The Department of Labor (DOL) has also issued an ERISA Compliance Assistance guide for employers who wish to participate in an AHP.
AHPs under these new rules are effective in the marketplace as of September 1, 2018. However, insurance carriers have not been quick to offer AHPs. Most of the carriers have indicated they want to review the new rules before deciding.
The Individual Mandate penalty under federal law will become $0 starting with the 2019 tax year. That means it’ s still on the books for this 2018. The maximum annualized penalty is the greater of $695 or 2.5% of income. For those that must pay the 2.5% penalty, it is capped at the national average bronze plan premium. The IRS has released Rev. Proc. 2018-43 which indicates this average is $283 per month per individual ($3,396 annualized) for 2018. The penalty applies up to five family members. The Individual Mandate penalty is applied on a monthly basis for those who were uninsured for only part of the year and where no exemption can be claimed.
Please contact us for more details on either of these two new changes.
In a recently updated article from the Kaiser Family Foundation, the authors continue to monitor insurer’s Affordable Care Act (ACA/ObamaCare) marketplace filings by State. These filings detail premiums the marketplace insurers will be charging in the areas where they plan to participate in 2019. The State or the Federal Government reviews each of these premium rates to ensure that they are both accurate and justifiable before they go into effect. There are different criteria used by State and each State varies on how much information they release.
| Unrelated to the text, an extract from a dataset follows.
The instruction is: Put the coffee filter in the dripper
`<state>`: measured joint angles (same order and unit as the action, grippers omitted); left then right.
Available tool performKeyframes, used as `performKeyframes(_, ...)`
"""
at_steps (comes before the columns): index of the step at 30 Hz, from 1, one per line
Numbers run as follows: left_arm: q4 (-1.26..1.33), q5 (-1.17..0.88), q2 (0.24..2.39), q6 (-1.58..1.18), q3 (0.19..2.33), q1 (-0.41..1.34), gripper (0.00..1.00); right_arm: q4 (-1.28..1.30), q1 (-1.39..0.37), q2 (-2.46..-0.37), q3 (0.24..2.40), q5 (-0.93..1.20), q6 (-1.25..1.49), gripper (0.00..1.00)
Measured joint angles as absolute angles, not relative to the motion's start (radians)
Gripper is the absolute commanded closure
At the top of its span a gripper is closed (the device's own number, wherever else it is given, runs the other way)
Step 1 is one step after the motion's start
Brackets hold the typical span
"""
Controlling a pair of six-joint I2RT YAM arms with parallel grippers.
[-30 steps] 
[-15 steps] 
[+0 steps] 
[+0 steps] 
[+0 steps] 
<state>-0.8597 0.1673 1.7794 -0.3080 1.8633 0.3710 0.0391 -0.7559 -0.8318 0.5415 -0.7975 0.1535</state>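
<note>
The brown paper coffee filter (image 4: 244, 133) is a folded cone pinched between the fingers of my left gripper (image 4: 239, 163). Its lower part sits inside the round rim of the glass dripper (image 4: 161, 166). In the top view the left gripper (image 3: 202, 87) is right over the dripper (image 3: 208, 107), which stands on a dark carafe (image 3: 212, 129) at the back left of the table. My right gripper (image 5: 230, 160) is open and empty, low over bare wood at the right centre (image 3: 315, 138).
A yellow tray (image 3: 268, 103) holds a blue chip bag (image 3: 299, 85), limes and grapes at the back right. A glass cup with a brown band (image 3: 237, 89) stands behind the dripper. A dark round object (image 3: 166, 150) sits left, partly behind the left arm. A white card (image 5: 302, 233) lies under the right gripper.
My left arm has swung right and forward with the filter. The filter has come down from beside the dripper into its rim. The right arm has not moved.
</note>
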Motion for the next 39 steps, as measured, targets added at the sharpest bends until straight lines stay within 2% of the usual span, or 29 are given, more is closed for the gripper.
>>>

The KFF analysis compares and contrasts various levels (bronze, silver and gold) of the ACA across the 50 States and the District of Columbia. The authors will continue to update this report as additional States release or update their reviews. It is likely that the information will change over the remainder of 2018.
The authors note:
“The second lowest-cost silver plan serves as the benchmark for premium tax credits (which subsidize premiums for low and modest income exchange enrollees) and is the only plan that offers reduced cost sharing for lower-income enrollees. About 63% of marketplace enrollees are in silver plans this year, and 29% are enrolled in bronze plans.”
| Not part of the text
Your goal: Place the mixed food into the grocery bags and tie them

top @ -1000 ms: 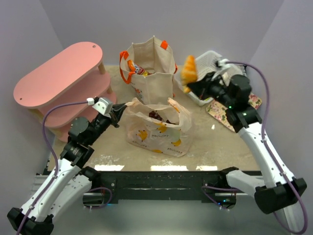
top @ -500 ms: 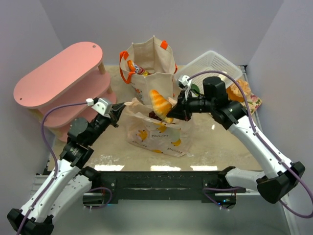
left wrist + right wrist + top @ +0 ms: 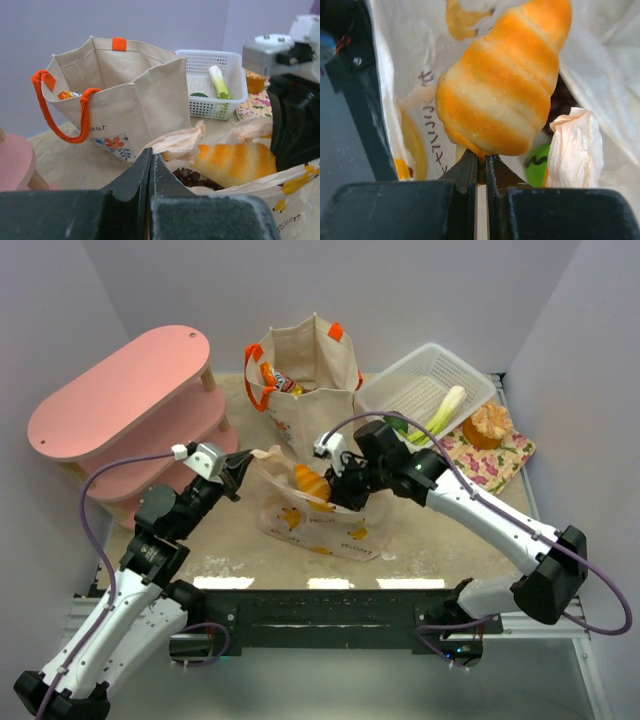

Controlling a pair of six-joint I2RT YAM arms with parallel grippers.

The insurers that participate in the various States are mostly taking into account the repeal of the individual mandate (associated with the tax cut in December 2017) that goes into effect this coming year. It is also anticipated that there will be an increase in non-compliant, short-term, limited duration health plan (STDL). Without the penalty, it is expected that relatively healthy individuals will leave the regulated insurance marketplace and thereby cause an increase in the 2019 premiums. It is unsure if all the providers have fully included this information in their 2019 estimates.
The authors also include:
“Additionally, the Trump administration decision to stop making cost-sharing reduction payments to insurers had an upward effect on 2018 premiums, but some insurers may adjust premiums in 2019 up or down if their 2018 adjustments proved to be inaccurate. Some insurers may be changing which plans are subject to increased premiums to compensate for the loss of cost-sharing reduction payments. In 2018 many insurers increased premiums just on silver marketplace plans – which are the only plans in which consumers can receive cost-sharing reductions — but a small number of states directed insurers to increase individual market premiums across the board.”
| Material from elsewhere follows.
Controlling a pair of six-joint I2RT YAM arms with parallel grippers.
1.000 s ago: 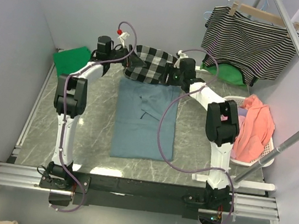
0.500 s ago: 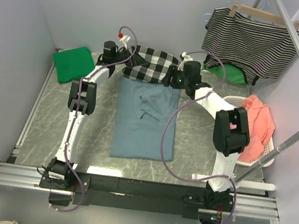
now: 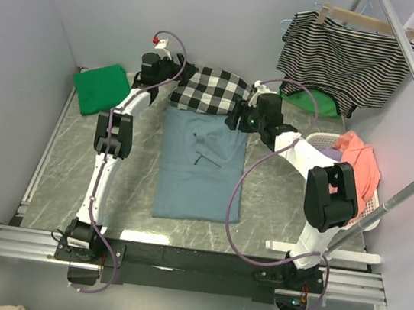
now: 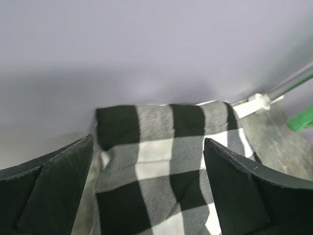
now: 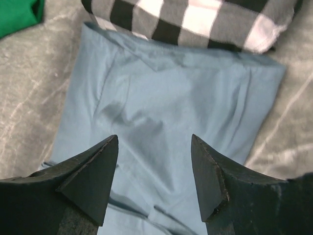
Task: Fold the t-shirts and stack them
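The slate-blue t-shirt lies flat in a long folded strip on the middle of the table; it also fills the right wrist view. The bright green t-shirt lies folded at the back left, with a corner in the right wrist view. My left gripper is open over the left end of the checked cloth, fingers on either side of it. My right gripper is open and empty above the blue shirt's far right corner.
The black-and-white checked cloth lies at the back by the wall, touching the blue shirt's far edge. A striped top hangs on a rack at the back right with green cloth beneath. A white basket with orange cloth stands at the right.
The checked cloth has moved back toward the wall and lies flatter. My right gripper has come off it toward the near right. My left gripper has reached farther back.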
How was the data collected?
The authors collected data from health insure filings to the various States released by the State’s Insurance Departments. The submissions were public and available for the States they investigated. The data focuses on major cities and larger communities where insurance providers participate. Some of the plans may not be available in all cities or counties within the individual rating areas. Rating areas are defined as groups of adjacent counties and the analysis chose a represented sample within each area.